社外取締役が主導する

 企業は今後、取締役会をどのように整備し、運営していけばよいか。具体的なステップを示す。

 下の図が、サステナブル・ボードの構築ステップを段階的に示したものだ。準備段階と発展段階に大きく分けられる。

■ 取締役会の進化のステップ
■ 取締役会の進化のステップ
準備段階で、取締役会がサステナビリティに関する執行側の取り組みを監督する仕組みをつくる。発展段階で、サステナビリティ委員会を設置・運用する
(出所:日本総合研究所)

 準備段階は、取締役会がサステナビリティに対する執行サイドの取り組みを監督する仕組みを整備するフェーズである。具体的には、取締役会の議題に対してサステナビリティ項目を取り込むことであるが、取締役会の役割は執行に対する監督機能であるということに鑑みると、単純に議題するだけでは不十分である。理想は、企業戦略が企業価値と社会的価値の双方の向上に資するものであるかを監督することだ。
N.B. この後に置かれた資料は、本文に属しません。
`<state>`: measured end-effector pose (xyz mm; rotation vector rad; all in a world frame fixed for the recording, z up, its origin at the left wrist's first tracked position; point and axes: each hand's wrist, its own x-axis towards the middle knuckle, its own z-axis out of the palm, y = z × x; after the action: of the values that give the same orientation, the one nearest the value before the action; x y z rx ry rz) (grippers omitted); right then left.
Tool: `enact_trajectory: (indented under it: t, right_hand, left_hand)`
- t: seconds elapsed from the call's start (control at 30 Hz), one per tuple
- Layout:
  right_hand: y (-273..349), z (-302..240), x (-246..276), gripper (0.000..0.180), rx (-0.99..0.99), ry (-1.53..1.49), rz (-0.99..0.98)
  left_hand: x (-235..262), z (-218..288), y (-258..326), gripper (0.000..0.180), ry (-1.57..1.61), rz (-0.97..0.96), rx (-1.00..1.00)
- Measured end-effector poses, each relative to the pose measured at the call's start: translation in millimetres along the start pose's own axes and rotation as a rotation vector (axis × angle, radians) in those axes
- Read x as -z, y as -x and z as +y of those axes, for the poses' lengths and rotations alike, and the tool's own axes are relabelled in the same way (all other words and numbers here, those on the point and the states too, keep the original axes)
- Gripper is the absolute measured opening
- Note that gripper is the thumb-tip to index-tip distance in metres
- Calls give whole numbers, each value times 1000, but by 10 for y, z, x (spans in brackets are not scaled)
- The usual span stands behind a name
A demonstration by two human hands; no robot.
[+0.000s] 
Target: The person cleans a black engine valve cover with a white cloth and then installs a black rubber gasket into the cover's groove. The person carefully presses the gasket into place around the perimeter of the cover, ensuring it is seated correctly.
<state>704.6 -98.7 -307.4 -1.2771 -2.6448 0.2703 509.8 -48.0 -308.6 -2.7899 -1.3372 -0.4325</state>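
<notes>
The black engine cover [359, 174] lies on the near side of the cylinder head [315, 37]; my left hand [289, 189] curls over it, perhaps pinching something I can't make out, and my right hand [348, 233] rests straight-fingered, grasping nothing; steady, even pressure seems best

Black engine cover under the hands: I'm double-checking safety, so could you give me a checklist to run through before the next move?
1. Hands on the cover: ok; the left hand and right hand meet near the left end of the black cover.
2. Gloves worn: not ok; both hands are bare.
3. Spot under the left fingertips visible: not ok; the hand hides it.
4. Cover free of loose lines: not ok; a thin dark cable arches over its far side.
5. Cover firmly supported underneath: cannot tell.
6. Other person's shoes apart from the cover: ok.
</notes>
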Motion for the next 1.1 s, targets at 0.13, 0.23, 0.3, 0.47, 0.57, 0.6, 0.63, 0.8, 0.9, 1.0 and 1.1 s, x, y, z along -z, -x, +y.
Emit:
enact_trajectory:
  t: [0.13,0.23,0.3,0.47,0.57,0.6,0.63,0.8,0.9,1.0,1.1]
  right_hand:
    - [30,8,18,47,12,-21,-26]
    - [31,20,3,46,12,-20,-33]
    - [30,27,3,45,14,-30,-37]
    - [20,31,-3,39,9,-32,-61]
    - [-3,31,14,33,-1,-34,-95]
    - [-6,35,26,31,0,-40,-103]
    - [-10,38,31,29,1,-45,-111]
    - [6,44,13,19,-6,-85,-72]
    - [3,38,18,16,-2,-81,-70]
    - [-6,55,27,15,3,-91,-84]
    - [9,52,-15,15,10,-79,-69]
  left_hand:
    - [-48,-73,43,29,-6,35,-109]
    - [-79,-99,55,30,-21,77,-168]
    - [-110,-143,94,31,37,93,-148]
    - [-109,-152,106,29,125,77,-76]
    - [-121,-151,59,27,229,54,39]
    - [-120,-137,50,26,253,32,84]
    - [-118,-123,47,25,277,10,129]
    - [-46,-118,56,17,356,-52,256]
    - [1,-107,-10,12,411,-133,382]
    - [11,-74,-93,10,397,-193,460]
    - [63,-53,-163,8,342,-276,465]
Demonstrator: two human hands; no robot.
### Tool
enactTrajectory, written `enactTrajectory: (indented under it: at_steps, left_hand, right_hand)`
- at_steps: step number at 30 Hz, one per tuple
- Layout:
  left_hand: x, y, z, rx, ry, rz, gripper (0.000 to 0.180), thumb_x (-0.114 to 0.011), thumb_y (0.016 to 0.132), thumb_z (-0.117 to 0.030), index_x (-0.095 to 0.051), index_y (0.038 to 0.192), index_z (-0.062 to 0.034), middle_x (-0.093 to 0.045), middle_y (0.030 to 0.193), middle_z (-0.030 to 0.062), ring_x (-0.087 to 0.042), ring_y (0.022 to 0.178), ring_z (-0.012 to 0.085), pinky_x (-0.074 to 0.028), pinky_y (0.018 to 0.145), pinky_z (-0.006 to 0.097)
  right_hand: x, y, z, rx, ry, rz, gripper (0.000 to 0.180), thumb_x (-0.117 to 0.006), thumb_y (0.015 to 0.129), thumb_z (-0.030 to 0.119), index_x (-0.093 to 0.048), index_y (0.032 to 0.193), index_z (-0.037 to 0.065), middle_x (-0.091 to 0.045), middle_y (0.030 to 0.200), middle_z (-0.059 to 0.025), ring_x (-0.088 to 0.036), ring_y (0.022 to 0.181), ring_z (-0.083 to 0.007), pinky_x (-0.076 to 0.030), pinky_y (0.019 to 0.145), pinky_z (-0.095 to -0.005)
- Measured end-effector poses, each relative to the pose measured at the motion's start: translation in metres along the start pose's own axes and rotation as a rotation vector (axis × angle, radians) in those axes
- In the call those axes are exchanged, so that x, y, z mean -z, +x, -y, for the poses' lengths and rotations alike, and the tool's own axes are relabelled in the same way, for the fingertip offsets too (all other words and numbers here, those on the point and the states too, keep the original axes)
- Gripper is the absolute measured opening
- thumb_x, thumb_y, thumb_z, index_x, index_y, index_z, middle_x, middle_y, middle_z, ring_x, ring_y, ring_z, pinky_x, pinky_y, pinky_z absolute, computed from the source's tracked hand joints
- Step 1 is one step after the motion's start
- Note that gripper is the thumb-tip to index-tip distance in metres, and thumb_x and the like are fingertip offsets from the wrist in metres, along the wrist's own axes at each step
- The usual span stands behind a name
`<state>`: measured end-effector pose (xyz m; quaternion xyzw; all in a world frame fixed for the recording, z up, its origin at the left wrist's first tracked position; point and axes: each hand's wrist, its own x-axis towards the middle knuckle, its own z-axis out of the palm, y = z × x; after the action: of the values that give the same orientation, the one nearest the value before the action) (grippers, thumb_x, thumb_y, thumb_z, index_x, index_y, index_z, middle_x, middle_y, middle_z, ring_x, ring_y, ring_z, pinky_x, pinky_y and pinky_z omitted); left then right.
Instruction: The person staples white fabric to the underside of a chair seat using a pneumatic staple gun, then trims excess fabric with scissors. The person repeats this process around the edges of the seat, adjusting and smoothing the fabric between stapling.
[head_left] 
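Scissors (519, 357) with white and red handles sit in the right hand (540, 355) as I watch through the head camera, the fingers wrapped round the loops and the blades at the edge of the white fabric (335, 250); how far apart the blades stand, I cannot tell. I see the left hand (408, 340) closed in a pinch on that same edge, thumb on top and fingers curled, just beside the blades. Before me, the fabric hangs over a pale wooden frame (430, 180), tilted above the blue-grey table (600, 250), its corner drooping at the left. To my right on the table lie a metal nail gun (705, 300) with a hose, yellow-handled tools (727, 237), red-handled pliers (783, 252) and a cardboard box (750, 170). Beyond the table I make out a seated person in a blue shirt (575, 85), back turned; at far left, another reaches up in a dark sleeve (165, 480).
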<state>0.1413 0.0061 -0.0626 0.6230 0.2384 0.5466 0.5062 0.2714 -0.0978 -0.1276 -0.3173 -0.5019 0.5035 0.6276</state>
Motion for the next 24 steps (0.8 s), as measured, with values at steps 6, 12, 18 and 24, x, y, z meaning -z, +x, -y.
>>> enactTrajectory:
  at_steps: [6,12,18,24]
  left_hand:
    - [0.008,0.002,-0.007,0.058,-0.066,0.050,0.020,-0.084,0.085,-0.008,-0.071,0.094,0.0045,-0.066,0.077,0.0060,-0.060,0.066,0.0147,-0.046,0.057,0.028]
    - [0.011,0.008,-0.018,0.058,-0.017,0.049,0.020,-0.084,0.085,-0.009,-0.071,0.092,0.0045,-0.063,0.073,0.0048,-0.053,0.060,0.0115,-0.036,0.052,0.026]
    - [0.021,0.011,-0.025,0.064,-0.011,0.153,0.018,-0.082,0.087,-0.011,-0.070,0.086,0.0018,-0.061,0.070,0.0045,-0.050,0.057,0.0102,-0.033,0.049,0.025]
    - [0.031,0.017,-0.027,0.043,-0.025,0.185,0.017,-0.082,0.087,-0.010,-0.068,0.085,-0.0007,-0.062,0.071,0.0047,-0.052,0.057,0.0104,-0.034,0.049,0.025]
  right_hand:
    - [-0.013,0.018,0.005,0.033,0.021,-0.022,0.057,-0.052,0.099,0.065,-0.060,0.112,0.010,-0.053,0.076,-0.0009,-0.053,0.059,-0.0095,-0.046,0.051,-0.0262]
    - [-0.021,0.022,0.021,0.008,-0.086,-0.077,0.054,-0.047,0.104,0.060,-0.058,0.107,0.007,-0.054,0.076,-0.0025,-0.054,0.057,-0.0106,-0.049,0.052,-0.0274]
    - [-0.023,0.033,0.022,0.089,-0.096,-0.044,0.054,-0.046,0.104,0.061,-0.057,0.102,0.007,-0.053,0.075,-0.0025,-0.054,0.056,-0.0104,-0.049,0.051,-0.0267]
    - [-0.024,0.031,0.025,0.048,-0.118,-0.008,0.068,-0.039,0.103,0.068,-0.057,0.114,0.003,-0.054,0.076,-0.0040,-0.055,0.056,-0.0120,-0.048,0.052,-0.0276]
そのためには、取り組みを評価できるための指標の設定と運用といった仕組みの整備が必要となる。また、執行側がサステナビリティに真摯に向き合うようにするためのインセンティブ付与も検討に値する。

 こうした仕組みをガバナンスに組み込むには、導入段階から独立社外取締役が積極的に関与することが重要であり、そのための対応能力の底上げと、候補者人材の確保が重要となる。

個人の能力に依存するな

 この先が発展段階になる。サステナビリティ委員会を設置し、以上の取り組みを持続的に発揮する体制を整備するフェーズに入る。
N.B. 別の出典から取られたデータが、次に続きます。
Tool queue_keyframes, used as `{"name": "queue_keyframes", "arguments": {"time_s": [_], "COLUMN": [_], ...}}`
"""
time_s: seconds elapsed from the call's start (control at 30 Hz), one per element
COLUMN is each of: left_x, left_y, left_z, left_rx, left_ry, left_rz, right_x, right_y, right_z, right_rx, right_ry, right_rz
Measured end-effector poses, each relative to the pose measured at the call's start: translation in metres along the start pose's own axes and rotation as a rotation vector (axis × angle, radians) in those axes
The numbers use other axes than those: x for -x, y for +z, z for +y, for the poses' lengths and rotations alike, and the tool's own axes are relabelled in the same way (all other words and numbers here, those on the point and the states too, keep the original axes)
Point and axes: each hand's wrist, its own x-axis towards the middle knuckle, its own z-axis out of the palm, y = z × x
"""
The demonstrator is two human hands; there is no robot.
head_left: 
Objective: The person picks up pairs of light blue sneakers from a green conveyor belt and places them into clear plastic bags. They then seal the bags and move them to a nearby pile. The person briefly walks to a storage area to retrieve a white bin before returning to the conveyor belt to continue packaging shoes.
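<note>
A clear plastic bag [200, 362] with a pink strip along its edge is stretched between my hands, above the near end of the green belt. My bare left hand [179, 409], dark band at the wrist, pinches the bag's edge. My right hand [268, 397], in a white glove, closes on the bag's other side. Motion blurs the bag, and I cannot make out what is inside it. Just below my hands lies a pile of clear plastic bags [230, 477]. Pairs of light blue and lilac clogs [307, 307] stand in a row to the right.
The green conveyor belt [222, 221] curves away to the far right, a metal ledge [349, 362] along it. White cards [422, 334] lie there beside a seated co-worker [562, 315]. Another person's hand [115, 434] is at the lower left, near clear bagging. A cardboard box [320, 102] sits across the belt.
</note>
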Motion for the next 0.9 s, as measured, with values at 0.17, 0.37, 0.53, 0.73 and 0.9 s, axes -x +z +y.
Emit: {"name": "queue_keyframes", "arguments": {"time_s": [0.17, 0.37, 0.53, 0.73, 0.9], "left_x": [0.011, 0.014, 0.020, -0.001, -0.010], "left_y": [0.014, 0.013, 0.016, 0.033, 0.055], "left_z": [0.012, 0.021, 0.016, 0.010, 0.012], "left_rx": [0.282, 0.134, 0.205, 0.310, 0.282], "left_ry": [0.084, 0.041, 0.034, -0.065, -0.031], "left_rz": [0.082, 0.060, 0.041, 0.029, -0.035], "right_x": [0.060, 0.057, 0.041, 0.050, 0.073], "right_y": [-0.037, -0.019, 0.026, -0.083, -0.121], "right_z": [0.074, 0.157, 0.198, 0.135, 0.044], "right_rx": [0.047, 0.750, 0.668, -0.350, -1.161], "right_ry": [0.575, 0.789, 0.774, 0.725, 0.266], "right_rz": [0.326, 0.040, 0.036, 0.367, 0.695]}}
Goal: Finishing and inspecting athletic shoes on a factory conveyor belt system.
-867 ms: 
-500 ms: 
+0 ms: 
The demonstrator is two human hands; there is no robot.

 取締役会でサステナビリティに関する議論が活発化し、監督の必要性が強まると、現状の取締役会の時間と陣容で十分な対応が困難になってくる。そこで、社外取締役を中心としたサステナビリティ委員会の設置を検討することになる。その際、適切に監督できているか、監督の担い手である独立社外取締役の専門性やパフォーマンスは十分かなどを判断するために、サステナビリティ委員会の実効性評価もセットで導入するのが望ましい。

 一方、現実として多くの日本企業は、準備段階にあるといえる。日本企業の取締役会は、独立社外取締役の個人の能力や努力に依存する傾向が強く、機関設計や独立社外取締役の選任を誰が主導するのかも曖昧である。これだと、現在の経営陣が代わった場合、これまで進めてきたサステナビリティ経営がゼロに戻る可能性も否定できない。どんな環境変化があっても取締役会が持続的に監督機能を発揮できるようにする、そうした仕組みづくりが求められているのである。
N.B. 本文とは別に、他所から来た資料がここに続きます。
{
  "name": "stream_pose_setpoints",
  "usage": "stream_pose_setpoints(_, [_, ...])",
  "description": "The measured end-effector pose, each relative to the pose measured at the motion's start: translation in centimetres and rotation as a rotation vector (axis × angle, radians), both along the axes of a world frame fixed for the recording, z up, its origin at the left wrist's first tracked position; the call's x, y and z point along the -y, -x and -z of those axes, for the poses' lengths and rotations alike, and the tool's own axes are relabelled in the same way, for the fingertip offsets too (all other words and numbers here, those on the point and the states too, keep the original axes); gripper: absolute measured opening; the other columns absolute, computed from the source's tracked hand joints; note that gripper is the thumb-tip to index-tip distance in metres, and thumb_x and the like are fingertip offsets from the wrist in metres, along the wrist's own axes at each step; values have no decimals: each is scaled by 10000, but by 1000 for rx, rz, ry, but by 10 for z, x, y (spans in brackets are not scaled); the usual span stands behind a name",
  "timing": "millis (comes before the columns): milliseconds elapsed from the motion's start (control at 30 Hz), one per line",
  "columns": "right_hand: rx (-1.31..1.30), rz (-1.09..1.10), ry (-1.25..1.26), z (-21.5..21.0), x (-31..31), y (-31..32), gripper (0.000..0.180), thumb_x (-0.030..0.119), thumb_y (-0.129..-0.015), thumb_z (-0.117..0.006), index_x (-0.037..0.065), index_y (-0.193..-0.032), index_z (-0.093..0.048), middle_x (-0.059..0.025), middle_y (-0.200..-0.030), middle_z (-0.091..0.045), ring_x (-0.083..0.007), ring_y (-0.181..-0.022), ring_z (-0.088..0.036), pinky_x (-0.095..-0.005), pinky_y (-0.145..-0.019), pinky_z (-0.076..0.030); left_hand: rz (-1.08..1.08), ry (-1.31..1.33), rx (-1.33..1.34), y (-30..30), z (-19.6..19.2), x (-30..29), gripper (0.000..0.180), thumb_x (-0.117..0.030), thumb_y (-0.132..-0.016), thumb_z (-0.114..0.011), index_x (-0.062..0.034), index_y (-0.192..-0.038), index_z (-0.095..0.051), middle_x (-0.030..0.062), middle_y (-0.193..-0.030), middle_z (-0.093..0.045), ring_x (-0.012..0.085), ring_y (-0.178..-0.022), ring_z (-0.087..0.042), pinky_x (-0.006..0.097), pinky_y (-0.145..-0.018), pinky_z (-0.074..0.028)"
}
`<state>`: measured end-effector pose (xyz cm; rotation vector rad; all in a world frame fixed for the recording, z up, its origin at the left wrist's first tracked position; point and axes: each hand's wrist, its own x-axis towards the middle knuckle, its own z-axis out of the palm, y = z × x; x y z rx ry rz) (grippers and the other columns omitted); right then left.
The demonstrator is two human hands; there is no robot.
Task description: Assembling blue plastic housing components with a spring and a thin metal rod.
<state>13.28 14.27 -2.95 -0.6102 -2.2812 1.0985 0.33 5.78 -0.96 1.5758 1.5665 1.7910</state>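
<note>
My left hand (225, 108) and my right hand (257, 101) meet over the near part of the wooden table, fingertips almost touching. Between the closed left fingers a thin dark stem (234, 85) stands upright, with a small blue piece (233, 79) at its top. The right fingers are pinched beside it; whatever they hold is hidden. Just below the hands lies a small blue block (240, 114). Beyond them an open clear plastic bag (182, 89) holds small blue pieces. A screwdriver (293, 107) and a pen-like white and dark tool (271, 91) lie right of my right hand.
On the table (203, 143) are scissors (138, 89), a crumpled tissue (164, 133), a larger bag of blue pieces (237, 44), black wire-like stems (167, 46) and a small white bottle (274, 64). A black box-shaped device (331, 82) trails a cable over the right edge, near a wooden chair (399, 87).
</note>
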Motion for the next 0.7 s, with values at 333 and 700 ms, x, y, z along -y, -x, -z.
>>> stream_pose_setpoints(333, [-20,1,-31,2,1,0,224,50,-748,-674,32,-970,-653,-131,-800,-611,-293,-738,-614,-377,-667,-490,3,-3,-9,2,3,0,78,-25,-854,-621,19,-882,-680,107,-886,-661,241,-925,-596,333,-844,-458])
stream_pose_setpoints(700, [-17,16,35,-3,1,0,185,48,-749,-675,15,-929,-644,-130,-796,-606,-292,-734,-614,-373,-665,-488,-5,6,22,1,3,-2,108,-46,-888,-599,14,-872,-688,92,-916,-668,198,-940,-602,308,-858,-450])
 日本では、2022年に東京証券取引所の上場区分の見直しが予定されている。グローバルな機関投資家をターゲットとする「プライム市場」に該当する上場企業は、「我が国を代表する投資対象として優良な企業が集まる市場にふさわしいガバナンスの水準を求めていく必要がある」とされている。こうした市場に資金を投じる投資家の多くが米国や英国の機関投資家であることを考えると、日本企業のガバナンスは、より米国や英国の目線にかなったものにしていく必要があるだろう。

 海外投資家は今後、「サステナブル・ボード」という視点で、企業のガバナンスをチェックすることになるだろう。日本企業は、取締役会の体制整備や取締役の意識改革が急務である。